Is the Pacific walrus adapting to warming? Feds say no need for more protections

A curious Pacific Walrus calf checks out the photographer in 2004. (Photo by Joel Garlich-Miller, USFWS)

The Pacific walrus won’t be protected under the Endangered Species Act. The U.S. Fish and Wildlife Service announced Wednesday that the “species has demonstrated an ability to adapt to changing conditions.” The announcement angered the environmental group that petitioned the agency to protect the walrus, but a number of Alaska groups were pleased with the decision.

Shaye Wolf from the Center for Biological Diversity says she’s been glued to her computer this week, waiting to hear about the protection status for the Pacific walrus.

Her organization, which is an environmental nonprofit, petitioned for more federal protections for walrus back in 2008 — the same year the polar bear was added as a threatened species under the Endangered Species Act.

She says hearing the news that the marine mammal wouldn’t receive the same protections was alarming.

“This read exactly like a political decision,” Wolf said. “If the Fish & Wildlife Service had protected the Pacific walrus because of threats of climate change, the Trump administration would have to admit that climate change is real and it’s causing real world harms.”

Wolf says there’s evidence from government scientists to suggest the walrus population will decline.

As Arctic sea ice has diminished, more female walrus have been forced to come onshore in the summer. It’s become a yearly occurrence in late summer to see tens of thousands crowding on the beach at Point Lay — a village along the coast of the Chukchi sea. This year was the earliest haulout on record since the walrus first started appearing in 2007.

Still, Patrick Lemons, a marine biologist with the U.S. Fish & Wildlife Service, says the decision not to the list the Pacific walrus isn’t political. He says the federal agency acknowledges “environmental change” is happening.

“The decision was based on the best available science and that was the recommendation that came out of the region,” Lemons said. “I don’t think it would have changed under either administration.”

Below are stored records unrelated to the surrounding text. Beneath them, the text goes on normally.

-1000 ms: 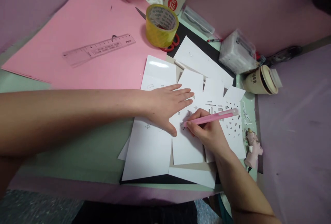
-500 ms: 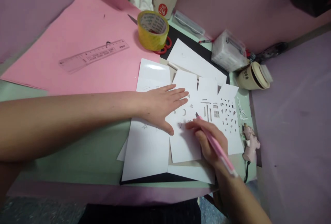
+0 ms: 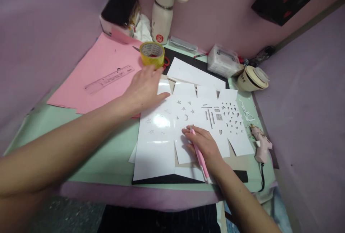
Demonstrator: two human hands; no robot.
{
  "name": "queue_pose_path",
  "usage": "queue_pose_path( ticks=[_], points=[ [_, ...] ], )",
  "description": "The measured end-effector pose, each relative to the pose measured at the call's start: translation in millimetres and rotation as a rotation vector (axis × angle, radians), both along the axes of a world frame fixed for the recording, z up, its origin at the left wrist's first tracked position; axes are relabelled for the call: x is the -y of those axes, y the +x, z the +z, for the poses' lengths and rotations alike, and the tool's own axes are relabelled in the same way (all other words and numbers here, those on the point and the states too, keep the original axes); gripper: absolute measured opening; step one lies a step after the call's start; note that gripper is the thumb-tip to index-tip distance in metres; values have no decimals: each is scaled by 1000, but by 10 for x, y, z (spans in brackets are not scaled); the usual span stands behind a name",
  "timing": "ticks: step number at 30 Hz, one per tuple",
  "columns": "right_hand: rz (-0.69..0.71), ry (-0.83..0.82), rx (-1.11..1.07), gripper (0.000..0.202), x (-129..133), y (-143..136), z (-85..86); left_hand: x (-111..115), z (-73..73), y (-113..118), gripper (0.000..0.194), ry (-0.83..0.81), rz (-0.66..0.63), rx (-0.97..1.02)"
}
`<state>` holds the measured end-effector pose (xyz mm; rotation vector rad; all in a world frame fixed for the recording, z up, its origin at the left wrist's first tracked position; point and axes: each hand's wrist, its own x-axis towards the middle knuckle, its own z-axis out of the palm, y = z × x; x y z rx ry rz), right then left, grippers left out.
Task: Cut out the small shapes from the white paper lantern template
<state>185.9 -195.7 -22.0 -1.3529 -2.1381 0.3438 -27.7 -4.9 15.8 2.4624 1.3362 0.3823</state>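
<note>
The right hand is closed round a pink knife, its long axis running back toward the wrist, tip forward on the white card (cut-out stars and a moon lie just beyond the tip); the left hand, open and holding nothing, rests its fingers on the card's far left edge, well left of the knife; beyond it sit a tape roll, a ruler and a bottle.

Ruler markings: too small to read. Scissors: mostly hidden behind the tape roll. Cutting mat: largely covered by white card. Pen tip: concealed under the right hand grip.
</note>
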Motion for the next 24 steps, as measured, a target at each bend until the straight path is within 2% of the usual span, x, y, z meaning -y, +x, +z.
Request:
queue_pose_path(
  ticks=[2, 5, 7, 9, 10, 12, 15, 17, 20, 22, 24],
  points=[
    [1, 7, -13, 42, 8, 6, -10, 74, -13, -124, 85, -45, 155, -9],
    [-6, -12, -19, 40, 16, 16, -24, 278, -60, -227, 84, -161, 224, 55],
    [-10, -27, -26, 38, 19, 20, -28, 407, -66, -238, 85, -198, 240, 249],
    [-8, -28, -39, 36, 24, 16, -21, 495, -42, -235, 86, -283, 273, 545],
    [-5, -24, -45, 35, 29, 11, -12, 523, -24, -236, 85, -375, 285, 690],
    [-12, -21, -52, 33, 40, -3, 12, 566, 8, -251, 75, -671, 261, 879],
    [-37, -36, -81, 30, 50, -11, 28, 637, 12, -290, 50, -1145, 141, 884],
    [-31, -28, -140, 28, 45, 6, 11, 702, -4, -301, 40, -1292, 100, 835],
    [-81, 34, -311, 23, 30, 51, -19, 791, -1, -282, 31, -1273, 147, 786],
    [-204, 20, -463, 20, 27, 66, -5, 827, 27, -261, 25, -1221, 201, 754],
    [-337, -65, -590, 17, 30, 49, 36, 841, 48, -252, 20, -1195, 212, 738]
  ],
)
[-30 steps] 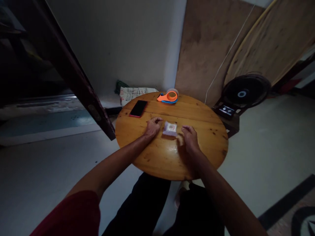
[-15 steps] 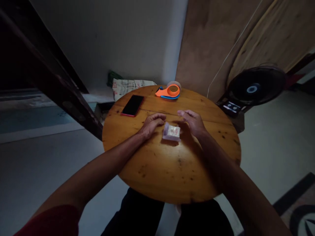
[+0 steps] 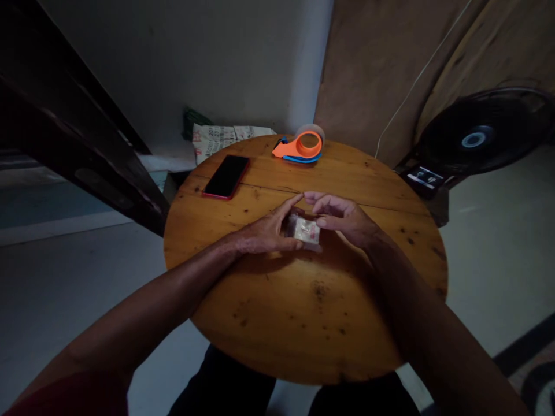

Walrus use sea ice as a kind of floating platform. It gets them out to rich foraging spots and provides an important place to nurse their young or rest.

Lemons says scientists started to see a rapid population decline in 1980s, as sea ice disappeared.

But, recently, Pacific walrus have been observed making long trips offshore for food.

“That suggests that some of our assumptions before, where we didn’t have any certainty about how walruses would react, now we actually have some information about how walruses would react,” Lemons said. “Now, we actually have some information that walruses can change their behaviors as sea ice declines.”

Lemons says stampedes, which were thought to be a big threat onshore, aren’t killing as many of the animals as expected. Overall, he says, the population appears stable.

That was good news for Vera Metcalf, the director of the Eskimo Walrus Commission, who lives in Nome. An Endangered Species listing wouldn’t have impacted subsistence harvest of walrus. But Metcalf says it confirms what the community already knows.

“I think we’re all relieved, and we’re going to work on a common vision to move forward,” Metcalf said.

Several state agencies in Alaska, including the governor, have also released statements applauding the decision not to list the Pacific walrus. Congressman Don Young said he was glad the federal agency ignored “the extreme political pressures” to add a new listing.

The Center for Biological Diversity says it plans to appeal the decision.